Der Ehrenkodex des Theaters lautet; „Der Vorhang geht immer auf!“ Deshalb gab es auch schon Aufführungen mit Textbüchern in der Hand oder Soufflier-Knopf im Ohr, oder der Dramaturg sprang spontan als Darsteller in die Bresche. „Unser Job ist schon ganz schön anstrengend, die Sommerpause ist die einzige Zeit, wo wir weder sagen müssen, wo wir sind, noch jederzeit ans Telefon gehen. Das ist unsere einzige Freizeit“, sagt Sabine Döring.

Um das zu stemmen, „braucht man dicke Nerven, viel Gelassenheit, Geduld – und Liebe.“ Aber man muss auch lernen, sich Grenzen zu setzen, „an einem bestimmten Punkt zu sagen: ,O.k., ich habe alles versucht, aber jetzt geht's einfach nicht weiter.'“

Sabine Döring wollte nie selbst auf der Bühne stehen

Als Sabine Dörings Mutter 1999 in Rente ging, war diese Betriebsdirektorin des Schauspiels Köln. Für die Tochter ein Problem? „Das war 2001, als ich hier angefangen habe, schon so, dass ich sehr darauf geachtet habe, dass das nicht alle wissen. Ich habe einen anderen Nachnamen, wollte nicht nur ,die Tochter von…' sein. Inzwischen habe ich einen eigenen Stand.“

Im Familienhaus in Bonn Oberkassel lebt sie zusammen mit Mann, Hund, zwei Katzen – und ihrer Mutter: „Wenn ich von der Arbeit nach Hause komme, weiß sie sofort, wovon ich rede. Ich hole mir auch manchmal Rat bei ihr, oder sie erzählt mir von früher. Da gab es noch keine Handys, aber über Telefonketten ging's auch.“

Hat sie, zumal als Tochter eines Schauspielers, irgendwann einmal damit geliebäugelt, selbst auf der Bühne zu stehen? „Nein. Ich weiß, was ich bin, und ich weiß genau, was ich kann.
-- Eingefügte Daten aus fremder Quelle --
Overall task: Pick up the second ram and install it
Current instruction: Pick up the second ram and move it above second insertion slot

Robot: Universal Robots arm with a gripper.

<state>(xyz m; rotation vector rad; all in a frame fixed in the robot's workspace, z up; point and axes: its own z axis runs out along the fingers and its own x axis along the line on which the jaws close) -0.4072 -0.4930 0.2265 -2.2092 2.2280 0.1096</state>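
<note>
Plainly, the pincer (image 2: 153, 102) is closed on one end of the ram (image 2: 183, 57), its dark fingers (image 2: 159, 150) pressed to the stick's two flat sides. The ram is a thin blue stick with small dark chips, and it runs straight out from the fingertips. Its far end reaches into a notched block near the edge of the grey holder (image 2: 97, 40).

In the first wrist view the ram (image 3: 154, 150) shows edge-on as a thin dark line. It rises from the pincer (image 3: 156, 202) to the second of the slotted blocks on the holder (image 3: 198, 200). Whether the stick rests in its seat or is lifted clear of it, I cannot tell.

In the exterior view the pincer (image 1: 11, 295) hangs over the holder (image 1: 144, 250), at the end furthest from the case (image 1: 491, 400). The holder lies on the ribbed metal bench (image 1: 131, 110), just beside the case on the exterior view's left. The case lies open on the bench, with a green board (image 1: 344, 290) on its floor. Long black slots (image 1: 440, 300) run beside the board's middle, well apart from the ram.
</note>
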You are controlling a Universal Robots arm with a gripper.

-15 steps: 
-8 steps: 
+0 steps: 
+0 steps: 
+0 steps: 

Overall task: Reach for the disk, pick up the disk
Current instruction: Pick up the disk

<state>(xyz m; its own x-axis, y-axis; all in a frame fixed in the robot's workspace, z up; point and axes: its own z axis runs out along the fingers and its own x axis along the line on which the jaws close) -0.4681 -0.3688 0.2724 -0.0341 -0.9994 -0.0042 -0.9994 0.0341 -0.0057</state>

Ich hatte nie das Gefühl, dass das meine Kunst ist, ich bin eher ein praktisch veranlagter Mensch“. Ihre eigene Tochter hat eine ganz andere berufliche Richtung gewählt: „Sie sagt: ,Ihr am Theater müsst immer soviel arbeiten.'“ Und ist Sprachtherapeutin geworden.